DIRECTIONS. For the data below, restate word for word only the lines from the line containing "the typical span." through the line containing "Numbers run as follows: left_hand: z", both ends included.
========
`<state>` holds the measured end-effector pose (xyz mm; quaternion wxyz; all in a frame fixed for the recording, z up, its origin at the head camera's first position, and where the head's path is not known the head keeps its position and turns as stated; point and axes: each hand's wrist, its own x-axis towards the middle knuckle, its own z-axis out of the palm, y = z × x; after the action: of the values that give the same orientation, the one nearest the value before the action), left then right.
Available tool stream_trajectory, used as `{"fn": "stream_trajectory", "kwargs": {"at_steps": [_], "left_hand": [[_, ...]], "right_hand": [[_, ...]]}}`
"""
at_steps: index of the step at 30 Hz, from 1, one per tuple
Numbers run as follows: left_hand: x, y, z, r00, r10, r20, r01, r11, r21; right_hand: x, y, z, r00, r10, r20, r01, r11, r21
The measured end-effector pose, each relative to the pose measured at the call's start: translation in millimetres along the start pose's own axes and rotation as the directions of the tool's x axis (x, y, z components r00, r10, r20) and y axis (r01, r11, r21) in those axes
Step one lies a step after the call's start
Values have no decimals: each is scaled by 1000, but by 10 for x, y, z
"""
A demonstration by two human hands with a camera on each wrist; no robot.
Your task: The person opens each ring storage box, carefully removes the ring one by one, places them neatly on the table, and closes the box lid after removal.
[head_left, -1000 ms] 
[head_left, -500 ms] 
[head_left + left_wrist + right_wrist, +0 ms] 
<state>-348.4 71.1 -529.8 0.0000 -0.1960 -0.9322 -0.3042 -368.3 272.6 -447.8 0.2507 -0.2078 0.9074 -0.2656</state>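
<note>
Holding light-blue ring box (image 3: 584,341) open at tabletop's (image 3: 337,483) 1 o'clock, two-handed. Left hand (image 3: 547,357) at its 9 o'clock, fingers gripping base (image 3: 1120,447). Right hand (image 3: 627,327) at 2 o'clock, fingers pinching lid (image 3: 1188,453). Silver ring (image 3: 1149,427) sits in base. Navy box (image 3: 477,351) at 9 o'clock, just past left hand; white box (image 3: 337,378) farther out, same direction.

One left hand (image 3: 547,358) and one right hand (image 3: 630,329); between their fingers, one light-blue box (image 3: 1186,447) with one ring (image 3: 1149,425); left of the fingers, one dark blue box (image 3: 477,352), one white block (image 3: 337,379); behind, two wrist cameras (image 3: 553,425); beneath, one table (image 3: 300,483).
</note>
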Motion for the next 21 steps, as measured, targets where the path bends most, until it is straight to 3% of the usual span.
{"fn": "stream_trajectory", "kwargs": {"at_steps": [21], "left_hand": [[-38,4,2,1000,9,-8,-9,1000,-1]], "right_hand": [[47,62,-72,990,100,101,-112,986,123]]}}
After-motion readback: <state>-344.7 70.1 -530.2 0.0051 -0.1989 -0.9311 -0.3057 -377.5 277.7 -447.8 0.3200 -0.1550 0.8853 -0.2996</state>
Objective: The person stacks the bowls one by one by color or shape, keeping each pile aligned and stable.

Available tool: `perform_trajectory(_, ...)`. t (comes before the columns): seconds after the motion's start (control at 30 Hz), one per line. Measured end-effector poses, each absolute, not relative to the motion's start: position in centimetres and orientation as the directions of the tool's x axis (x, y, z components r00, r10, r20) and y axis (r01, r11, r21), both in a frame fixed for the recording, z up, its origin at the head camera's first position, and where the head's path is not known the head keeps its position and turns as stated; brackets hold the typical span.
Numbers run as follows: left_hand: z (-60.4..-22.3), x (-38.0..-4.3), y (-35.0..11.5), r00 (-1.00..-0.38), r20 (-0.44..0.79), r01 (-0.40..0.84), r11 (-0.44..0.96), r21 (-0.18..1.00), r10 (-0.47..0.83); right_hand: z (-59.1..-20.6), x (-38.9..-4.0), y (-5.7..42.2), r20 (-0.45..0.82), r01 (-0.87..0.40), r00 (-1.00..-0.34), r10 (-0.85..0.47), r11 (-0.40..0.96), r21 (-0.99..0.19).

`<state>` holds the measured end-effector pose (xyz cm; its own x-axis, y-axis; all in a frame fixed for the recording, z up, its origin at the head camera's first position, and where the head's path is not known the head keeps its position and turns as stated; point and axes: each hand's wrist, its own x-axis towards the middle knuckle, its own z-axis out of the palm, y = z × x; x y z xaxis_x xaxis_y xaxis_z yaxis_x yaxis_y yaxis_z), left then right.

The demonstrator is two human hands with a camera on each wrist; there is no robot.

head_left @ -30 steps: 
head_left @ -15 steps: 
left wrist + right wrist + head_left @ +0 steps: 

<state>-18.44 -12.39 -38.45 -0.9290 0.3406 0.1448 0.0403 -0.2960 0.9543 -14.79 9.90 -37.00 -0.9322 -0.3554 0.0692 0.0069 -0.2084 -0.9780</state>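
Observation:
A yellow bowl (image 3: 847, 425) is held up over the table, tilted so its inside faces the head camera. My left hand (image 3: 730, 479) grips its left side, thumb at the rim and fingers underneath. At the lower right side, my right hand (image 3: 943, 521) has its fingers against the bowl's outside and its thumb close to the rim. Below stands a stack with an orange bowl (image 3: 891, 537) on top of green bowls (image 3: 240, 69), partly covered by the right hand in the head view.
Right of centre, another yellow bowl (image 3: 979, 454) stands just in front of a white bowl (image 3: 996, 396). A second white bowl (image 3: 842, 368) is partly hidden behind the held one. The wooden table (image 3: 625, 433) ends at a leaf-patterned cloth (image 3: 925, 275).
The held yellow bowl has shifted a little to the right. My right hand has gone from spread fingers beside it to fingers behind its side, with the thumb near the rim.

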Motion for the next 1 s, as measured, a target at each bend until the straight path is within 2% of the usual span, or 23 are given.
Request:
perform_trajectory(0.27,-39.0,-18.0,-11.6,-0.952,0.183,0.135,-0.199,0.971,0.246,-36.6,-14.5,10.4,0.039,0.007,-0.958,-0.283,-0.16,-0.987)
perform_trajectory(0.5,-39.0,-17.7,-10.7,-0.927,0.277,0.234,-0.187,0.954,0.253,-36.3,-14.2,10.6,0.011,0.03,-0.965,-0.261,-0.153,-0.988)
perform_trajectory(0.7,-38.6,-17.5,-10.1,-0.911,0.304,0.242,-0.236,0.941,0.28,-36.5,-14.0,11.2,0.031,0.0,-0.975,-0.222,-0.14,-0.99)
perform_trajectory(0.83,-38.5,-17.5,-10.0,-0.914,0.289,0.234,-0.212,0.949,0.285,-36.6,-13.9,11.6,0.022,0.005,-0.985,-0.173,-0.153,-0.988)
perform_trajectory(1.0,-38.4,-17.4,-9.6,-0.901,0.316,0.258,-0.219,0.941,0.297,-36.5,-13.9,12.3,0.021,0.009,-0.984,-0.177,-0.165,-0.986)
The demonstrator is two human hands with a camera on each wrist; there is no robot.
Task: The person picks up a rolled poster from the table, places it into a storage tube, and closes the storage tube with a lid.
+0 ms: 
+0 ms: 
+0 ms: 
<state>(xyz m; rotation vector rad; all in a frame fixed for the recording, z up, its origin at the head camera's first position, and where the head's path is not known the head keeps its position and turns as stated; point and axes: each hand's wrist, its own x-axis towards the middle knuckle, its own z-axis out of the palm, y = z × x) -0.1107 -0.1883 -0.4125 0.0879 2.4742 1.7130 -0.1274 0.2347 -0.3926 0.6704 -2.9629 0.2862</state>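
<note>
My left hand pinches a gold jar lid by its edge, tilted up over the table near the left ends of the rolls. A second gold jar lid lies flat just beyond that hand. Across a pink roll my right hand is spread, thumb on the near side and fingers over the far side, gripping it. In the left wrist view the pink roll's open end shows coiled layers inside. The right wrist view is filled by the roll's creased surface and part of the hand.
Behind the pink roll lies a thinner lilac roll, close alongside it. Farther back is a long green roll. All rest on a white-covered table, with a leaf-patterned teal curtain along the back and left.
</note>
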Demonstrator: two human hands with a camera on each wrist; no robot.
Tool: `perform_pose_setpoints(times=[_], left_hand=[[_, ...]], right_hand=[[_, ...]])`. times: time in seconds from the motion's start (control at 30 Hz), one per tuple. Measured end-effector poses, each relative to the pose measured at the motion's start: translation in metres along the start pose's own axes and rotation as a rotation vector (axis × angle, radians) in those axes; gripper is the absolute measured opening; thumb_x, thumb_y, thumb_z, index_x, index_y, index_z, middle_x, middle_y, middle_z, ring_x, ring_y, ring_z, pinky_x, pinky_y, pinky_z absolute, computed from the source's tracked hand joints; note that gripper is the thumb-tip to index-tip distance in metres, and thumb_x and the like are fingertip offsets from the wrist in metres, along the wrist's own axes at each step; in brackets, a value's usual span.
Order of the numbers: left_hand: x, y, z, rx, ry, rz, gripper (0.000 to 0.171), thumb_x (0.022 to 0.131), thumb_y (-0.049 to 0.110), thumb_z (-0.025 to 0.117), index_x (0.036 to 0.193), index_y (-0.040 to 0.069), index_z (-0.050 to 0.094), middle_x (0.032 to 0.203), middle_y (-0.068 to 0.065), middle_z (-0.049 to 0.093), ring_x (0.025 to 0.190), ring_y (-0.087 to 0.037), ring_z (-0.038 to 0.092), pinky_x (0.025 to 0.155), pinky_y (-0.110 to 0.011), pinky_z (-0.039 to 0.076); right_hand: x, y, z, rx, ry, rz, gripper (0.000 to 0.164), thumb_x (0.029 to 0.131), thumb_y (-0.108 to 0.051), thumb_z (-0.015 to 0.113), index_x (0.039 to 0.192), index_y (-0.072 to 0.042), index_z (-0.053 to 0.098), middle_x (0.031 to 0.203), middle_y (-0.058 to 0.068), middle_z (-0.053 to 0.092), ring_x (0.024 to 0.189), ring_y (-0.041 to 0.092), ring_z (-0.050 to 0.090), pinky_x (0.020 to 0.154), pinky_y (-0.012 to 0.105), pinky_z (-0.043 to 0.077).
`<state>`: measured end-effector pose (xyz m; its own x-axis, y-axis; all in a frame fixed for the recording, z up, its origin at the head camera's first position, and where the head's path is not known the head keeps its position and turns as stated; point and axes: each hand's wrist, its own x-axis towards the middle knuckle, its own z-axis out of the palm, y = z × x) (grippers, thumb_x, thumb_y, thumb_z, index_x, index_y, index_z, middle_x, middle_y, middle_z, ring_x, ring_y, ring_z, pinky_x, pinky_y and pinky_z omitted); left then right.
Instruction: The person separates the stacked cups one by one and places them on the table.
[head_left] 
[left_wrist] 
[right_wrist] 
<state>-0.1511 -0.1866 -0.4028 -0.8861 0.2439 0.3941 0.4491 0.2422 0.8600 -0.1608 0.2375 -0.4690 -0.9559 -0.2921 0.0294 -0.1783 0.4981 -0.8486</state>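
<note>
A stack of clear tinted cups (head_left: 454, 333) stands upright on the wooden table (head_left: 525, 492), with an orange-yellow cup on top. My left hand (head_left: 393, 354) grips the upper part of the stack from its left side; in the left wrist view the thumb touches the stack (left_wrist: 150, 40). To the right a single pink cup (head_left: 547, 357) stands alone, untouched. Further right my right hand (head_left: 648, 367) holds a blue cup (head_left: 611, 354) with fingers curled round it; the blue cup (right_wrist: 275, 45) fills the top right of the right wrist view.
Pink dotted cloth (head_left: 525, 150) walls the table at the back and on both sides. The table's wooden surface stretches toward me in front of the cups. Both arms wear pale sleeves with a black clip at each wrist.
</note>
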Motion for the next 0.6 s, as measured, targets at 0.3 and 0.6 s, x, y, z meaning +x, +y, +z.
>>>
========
RESULT OF THIS TASK.
Available tool: `perform_trajectory(_, ...)`. t (comes before the columns): seconds after the motion's start (control at 30 Hz), one per line. Measured end-effector poses, each absolute, not relative to the motion's start: position in centimetres and orientation as the directions of the tool's x axis (x, y, z components r00, r10, r20) and y axis (r01, r11, r21), both in a frame fixed for the recording, z up, its origin at the head camera's first position, and where the head's path is not known the head keeps its position and turns as stated; brackets hold the typical span.
Numbers run as follows: left_hand: z (-60.4..-22.3), x (-38.0..-4.3), y (-35.0..11.5), r00 (-1.00..-0.38), r20 (-0.44..0.79), r01 (-0.40..0.84), r11 (-0.44..0.96), r21 (-0.18..1.00), r10 (-0.47..0.83); right_hand: z (-59.1..-20.6), x (-38.9..-4.0), y (-5.7..42.2), r20 (-0.45..0.82), r01 (-0.87..0.40), r00 (-1.00..-0.34), r10 (-0.85..0.47), r11 (-0.40..0.96), r21 (-0.99..0.19).

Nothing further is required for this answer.